Approximately 16,000 clay tablets from the conjuror's library have been unearthed but many remain unread.

"If one were to attempt to piece together the 1,100 tablet fragments by simply holding one fragment up to another, there would be 604,450 different possibilities," Maul has written of the challenges of his project.

"In searching for textual connections, the appearance of the tablet fragments can be misleading. Although two pieces belong to the same tablet, they can have a completely different coloring.
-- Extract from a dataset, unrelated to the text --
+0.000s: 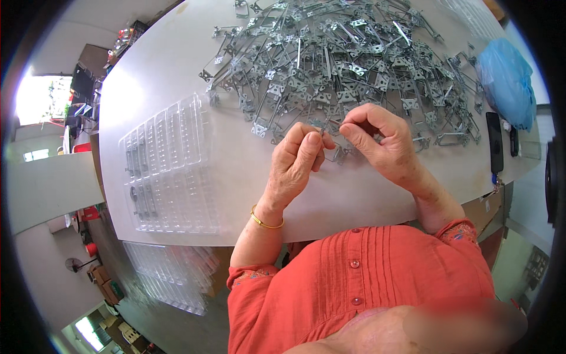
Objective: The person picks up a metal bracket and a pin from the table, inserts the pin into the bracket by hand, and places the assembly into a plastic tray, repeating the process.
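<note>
A large heap of silvery metal brackets with thin rods point(330, 65) lies on the white table in front of me. At the near edge of the heap, my left hand point(298, 156) is closed, thumb pressed over curled fingers, around a small metal bracket whose end shows at the fingertips. Beside it, my right hand point(383, 144) pinches thumb and index finger together close to that end; what they hold, if anything, is too small to make out. Left of my hands lies a clear plastic tray point(177, 162) with compartments, and several metal parts point(138, 156) sit in its left side.
A blue plastic bag point(508, 82) stands at the table's right, with a black phone point(495, 141) nearer to me. Clear plastic trays point(168, 274) are stacked below the table's front left edge. More clear plastic point(471, 17) lies at the far right.
</note>
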Motion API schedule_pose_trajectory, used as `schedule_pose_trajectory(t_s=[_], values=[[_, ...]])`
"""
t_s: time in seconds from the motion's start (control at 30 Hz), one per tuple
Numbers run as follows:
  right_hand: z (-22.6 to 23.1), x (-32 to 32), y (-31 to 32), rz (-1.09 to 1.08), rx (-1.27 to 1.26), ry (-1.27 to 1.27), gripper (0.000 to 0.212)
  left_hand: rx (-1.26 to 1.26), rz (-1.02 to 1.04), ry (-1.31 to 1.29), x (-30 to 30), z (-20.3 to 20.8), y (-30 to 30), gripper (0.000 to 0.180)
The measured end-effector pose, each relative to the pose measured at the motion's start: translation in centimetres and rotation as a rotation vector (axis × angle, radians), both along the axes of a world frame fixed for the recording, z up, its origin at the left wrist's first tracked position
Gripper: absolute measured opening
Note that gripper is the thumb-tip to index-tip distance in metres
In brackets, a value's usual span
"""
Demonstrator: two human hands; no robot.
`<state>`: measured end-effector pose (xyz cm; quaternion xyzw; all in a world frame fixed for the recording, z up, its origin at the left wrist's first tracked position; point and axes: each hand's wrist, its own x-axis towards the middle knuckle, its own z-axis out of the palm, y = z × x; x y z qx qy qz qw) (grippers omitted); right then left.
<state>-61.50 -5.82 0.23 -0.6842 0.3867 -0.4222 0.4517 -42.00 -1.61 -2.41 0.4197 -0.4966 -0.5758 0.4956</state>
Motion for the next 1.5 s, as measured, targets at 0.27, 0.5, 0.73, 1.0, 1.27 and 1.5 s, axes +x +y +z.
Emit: schedule_pose_trajectory(t_s=[0.27,0.5,0.73,1.0,1.27,1.5], values=[[0.6,-0.3,0.1,0.029,-0.019,0.046,0.013,-0.047,-0.029,-0.086,0.5,-0.4,0.1,0.024],[1.6,-0.5,0.1,0.155,0.369,-0.070,0.020,-0.122,-0.035,-0.259,0.3,-0.4,0.3,0.020],[0.5,-0.7,0.0,0.226,0.453,-0.161,0.016,-0.187,-0.081,-0.343,0.3,-0.3,0.3,0.017],[0.7,-0.8,0.0,0.010,0.260,-0.263,0.008,-0.396,-0.234,-0.522,-0.3,-0.1,0.3,0.015],[1.2,-0.8,0.4,0.093,0.405,-0.188,0.008,0.047,-0.107,0.303,0.7,-0.2,0.1,0.033],[0.9,-0.2,0.5,0.130,0.393,-0.115,0.008,0.011,-0.098,0.242,0.9,0.0,0.2,0.031]])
One fragment might be well-preserved but blackened with ash, while the other is greatly eroded and colored brown."

The tablets that have been deciphered include medical texts that describe the diagnosis and treatment of diseases, including toothache, leprosy, epilepsy, jaundice, tumors, skin disease, fever, dropsy and gynecological disorders.

"Even if the attempt to maintain order in the world through magic and ritual remains alien to the modern reader, one should not underestimate the psychological effect of conjurers' rituals," Maul writes. "In every case, Kisir-Assur's meticulous search for knowledge connects the modern scientist to the ancient Assyrian researcher."

For his talk in the intimate setting of the Cantor Arts Center auditorium, Maul linked his research aims to broader humanistic concerns.

"We should not allow our understanding of the ancient Mesopotamian gods to be clouded any longer by the shallow and prejudiced polemics surrounding idolatry in the Bible," he argued. "For the Mesopotamians, divine power [was] inherent in the material world and its existence and predominance accordingly has never been doubted."

Maul's talk also took frequent lyrical turns, as when he characterized the "beauty of the different" as being "far away from easy to discover."

"It only becomes visible when the one who looks at it humbly admits that his own system of values is merely one of many in space in time," he said.

On the eve of a new millennium, Maul argued that the 21st century will "bring us a world culture dominated by the West, which considers itself, probably wrongly, as being at the absolute top of human cultural development."

"In such a time," he concluded, "studying foreign cultures becomes more and more important and precious. This kind of study can provide us access to different worldviews, bringing to mind that ours is not the only one and not eternally true."